Peradilan Sesat: Mereka Rentan Jadi Korban Penegakan Hukum yang Tidak Profesional
15:25
Jakarta itu kejam. Itu yang tertanam dalam
benak Bagus Firdaus (19) alias Daus. ”Yang benar bisa jadi salah. Polisi
yang harusnya melindungi malah menganiaya,” kata eks pengamen yang
diduga menjadi korban salah tangkap, Jumat (14/8).
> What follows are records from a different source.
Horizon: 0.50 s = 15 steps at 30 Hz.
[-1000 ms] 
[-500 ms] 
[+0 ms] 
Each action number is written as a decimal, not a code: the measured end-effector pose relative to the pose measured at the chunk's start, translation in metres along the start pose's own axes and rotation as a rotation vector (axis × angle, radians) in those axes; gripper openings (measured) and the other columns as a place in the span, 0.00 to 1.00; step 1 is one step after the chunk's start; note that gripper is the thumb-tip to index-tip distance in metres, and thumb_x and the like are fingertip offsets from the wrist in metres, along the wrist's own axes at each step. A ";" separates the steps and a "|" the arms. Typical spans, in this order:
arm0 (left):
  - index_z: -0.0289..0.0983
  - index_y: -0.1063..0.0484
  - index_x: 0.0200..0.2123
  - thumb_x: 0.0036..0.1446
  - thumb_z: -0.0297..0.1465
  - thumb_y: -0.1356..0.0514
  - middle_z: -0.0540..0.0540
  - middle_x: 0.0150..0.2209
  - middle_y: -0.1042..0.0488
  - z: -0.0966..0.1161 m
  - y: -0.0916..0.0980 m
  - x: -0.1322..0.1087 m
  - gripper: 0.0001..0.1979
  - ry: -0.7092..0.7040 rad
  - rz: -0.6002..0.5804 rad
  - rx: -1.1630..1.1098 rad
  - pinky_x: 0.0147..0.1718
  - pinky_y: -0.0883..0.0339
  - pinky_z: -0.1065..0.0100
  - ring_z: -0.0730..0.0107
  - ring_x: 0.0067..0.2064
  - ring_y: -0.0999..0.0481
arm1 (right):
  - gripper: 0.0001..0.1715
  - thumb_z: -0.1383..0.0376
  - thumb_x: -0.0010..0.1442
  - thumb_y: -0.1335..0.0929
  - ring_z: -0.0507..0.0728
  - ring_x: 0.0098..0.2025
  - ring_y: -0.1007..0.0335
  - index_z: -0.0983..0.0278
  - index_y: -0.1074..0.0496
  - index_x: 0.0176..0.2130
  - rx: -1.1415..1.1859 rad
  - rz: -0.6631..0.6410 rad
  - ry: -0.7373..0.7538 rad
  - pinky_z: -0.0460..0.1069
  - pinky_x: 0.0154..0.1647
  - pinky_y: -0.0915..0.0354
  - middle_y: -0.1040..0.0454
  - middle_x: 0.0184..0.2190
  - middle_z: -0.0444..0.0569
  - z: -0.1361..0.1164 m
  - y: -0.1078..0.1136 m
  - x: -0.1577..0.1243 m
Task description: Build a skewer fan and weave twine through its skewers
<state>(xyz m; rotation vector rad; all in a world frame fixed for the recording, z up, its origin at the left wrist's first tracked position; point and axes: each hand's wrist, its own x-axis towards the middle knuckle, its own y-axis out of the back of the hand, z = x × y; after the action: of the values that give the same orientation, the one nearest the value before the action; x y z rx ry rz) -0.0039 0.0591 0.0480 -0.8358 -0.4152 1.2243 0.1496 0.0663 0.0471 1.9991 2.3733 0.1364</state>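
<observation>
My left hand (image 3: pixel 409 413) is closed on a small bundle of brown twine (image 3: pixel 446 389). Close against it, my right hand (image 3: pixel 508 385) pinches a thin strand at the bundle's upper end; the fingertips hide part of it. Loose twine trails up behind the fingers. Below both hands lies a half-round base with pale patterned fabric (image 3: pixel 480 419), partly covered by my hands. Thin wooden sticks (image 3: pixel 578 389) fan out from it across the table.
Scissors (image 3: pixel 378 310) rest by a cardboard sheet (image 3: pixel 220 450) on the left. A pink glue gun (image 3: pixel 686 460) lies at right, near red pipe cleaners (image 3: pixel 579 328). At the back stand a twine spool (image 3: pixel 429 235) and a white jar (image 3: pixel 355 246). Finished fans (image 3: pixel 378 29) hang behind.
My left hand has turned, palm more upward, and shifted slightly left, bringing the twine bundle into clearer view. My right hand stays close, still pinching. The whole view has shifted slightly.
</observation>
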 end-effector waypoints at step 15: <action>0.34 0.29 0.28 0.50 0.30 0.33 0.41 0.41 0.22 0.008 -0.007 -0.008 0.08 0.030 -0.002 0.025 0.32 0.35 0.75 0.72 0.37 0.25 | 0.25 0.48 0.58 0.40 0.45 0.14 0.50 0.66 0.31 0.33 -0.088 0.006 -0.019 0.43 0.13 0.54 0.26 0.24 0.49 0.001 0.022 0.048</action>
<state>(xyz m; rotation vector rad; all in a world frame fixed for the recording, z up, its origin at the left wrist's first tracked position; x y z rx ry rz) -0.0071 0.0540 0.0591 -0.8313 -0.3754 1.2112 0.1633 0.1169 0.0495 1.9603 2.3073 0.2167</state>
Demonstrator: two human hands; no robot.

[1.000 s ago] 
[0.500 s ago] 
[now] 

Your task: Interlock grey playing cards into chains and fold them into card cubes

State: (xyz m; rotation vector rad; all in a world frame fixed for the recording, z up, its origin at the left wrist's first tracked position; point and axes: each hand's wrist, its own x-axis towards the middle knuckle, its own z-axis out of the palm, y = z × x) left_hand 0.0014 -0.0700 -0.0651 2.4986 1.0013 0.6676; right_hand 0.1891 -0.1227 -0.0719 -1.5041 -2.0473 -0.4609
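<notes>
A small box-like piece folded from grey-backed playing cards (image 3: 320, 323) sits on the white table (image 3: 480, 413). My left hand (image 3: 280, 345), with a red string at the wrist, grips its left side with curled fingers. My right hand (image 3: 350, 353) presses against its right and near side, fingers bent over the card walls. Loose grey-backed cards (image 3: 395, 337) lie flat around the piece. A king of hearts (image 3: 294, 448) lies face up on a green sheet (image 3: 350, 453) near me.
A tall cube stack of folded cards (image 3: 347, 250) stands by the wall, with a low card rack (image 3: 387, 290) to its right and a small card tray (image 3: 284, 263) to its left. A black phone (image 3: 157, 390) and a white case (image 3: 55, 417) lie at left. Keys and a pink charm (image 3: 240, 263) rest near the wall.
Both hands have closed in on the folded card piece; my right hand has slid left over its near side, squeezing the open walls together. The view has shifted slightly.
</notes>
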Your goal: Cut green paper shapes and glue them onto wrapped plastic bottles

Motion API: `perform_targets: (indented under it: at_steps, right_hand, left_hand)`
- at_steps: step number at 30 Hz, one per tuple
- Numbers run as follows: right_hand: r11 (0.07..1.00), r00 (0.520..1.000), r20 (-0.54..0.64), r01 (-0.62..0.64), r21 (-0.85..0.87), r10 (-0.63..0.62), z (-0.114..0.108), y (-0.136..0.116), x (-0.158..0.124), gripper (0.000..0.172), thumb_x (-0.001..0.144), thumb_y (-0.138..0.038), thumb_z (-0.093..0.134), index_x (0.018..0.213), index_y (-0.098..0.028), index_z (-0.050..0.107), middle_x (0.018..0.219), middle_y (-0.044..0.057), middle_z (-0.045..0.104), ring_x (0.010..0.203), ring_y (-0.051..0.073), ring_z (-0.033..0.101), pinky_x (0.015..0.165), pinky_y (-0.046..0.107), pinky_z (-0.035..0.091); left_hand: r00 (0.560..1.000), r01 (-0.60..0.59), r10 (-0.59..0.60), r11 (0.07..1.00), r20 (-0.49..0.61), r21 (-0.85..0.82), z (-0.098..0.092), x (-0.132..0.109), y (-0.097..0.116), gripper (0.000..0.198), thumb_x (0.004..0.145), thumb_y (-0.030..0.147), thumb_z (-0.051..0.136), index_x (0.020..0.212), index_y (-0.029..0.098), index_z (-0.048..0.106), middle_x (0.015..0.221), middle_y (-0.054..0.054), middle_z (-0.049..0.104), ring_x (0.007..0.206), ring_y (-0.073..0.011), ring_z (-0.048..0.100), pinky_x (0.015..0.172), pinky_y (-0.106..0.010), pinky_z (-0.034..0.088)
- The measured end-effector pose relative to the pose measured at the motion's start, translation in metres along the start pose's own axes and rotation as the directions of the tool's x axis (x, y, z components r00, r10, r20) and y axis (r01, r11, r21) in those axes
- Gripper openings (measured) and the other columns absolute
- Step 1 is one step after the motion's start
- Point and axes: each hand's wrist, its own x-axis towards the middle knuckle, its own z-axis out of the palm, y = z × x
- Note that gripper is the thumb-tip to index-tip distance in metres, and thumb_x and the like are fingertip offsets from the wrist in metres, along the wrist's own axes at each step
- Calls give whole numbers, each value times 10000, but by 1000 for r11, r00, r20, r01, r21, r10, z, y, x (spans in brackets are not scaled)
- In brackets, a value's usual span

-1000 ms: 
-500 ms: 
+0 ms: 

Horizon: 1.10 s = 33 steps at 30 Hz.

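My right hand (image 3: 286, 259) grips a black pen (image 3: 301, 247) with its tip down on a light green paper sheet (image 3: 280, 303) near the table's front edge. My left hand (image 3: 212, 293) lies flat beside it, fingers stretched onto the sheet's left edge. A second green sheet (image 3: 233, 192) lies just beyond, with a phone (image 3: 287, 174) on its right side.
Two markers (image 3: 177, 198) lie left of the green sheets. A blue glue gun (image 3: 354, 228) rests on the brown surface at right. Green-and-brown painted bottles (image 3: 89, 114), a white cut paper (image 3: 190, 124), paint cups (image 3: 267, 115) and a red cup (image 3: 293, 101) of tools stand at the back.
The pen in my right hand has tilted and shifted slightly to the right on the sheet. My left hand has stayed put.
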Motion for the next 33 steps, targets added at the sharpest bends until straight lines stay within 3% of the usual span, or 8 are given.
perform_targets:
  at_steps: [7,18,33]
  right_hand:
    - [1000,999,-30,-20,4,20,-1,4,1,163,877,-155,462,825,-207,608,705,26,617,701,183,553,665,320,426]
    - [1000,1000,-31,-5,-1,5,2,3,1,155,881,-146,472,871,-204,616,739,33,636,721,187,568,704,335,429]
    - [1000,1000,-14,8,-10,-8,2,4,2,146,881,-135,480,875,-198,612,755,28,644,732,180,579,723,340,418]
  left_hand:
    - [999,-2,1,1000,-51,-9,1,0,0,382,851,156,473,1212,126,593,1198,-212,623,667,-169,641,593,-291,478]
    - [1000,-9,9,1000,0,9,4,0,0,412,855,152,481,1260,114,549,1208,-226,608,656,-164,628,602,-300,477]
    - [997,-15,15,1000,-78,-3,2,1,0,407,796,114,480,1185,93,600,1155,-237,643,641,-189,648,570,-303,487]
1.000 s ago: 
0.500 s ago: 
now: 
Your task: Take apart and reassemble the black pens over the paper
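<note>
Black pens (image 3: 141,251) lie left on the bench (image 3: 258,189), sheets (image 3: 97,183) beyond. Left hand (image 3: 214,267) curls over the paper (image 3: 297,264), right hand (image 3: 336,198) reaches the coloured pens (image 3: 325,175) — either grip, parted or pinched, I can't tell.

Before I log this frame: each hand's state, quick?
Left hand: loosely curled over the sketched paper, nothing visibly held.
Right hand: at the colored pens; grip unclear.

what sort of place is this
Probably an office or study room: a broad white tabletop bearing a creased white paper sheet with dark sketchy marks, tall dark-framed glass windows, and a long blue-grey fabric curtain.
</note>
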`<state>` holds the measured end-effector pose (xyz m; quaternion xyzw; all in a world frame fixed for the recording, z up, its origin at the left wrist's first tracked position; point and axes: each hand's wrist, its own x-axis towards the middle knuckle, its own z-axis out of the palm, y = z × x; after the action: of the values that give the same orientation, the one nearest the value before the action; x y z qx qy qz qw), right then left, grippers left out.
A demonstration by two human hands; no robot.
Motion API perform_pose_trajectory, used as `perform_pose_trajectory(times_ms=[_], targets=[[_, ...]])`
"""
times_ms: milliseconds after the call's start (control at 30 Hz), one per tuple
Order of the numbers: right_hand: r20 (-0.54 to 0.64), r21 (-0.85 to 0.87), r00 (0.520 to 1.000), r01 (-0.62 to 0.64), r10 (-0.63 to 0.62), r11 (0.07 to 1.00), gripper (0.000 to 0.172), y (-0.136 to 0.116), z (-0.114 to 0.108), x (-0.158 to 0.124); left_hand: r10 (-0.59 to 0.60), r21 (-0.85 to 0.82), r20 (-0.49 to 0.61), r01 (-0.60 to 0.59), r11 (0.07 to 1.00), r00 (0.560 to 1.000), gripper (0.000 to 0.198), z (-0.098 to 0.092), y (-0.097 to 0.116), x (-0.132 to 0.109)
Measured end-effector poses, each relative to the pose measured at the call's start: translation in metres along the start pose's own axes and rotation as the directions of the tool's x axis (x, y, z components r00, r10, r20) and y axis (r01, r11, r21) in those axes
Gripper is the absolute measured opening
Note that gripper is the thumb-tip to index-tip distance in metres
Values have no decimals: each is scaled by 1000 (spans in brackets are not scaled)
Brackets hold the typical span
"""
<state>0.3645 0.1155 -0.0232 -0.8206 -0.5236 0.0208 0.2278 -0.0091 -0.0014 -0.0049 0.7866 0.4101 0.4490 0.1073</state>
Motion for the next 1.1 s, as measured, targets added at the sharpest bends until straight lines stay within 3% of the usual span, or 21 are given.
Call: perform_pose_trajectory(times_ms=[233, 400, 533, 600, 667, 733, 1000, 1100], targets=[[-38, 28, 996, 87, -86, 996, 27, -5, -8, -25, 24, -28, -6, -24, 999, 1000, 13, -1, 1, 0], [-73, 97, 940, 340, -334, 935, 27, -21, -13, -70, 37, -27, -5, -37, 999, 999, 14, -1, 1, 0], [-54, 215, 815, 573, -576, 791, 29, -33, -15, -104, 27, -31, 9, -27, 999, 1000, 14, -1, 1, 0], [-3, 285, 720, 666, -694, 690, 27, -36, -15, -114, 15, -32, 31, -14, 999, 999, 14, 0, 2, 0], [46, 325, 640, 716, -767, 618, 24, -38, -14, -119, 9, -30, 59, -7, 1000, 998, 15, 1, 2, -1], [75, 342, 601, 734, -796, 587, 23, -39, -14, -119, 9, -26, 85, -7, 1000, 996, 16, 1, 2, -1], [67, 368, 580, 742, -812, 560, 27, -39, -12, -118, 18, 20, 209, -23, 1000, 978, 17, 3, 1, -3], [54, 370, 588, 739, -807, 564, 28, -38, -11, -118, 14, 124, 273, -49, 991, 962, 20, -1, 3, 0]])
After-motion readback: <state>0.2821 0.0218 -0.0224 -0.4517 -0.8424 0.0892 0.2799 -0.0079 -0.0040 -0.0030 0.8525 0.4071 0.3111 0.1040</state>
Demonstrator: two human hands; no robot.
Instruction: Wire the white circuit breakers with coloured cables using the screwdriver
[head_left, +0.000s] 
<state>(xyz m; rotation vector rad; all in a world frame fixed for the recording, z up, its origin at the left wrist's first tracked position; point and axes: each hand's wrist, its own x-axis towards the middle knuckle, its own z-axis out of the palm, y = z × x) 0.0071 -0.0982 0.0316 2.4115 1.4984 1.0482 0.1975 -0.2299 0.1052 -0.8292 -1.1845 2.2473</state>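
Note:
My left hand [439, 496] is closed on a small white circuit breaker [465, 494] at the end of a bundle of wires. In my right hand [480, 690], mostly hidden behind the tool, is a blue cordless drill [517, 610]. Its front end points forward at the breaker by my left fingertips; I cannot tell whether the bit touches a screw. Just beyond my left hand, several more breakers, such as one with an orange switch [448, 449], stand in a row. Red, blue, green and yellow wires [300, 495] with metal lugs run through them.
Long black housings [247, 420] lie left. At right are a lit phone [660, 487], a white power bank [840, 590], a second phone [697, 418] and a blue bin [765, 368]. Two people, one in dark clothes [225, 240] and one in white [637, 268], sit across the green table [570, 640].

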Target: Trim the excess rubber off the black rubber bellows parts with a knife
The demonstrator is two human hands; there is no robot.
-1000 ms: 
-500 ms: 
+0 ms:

Anak keenam dari tujuh bersaudara itu
tersangkut kasus pembunuhan pengamen, Dicky Maulana (18), di kolong
Jembatan Cipulir, Jakarta Selatan, Juni 2013. Saat itu, bersama
teman-teman sesama pengamen Cipulir, dia menemukan Dicky dalam kondisi
sekarat. ”Saya membelikan minuman. Setelah itu, saya tidur. Baru bangun
saat polisi datang,” kata Daus didampingi kakaknya, Erni Sugiarti (21)
dan Anisah (25).
Oleh polisi, Daus dibawa ke Markas Polda Metro
Jaya untuk dimintai keterangan. ”Saya dipukul dan disetrum. Polisi
menyuruh saya mengaku sudah membunuh Dicky,” kata Daus.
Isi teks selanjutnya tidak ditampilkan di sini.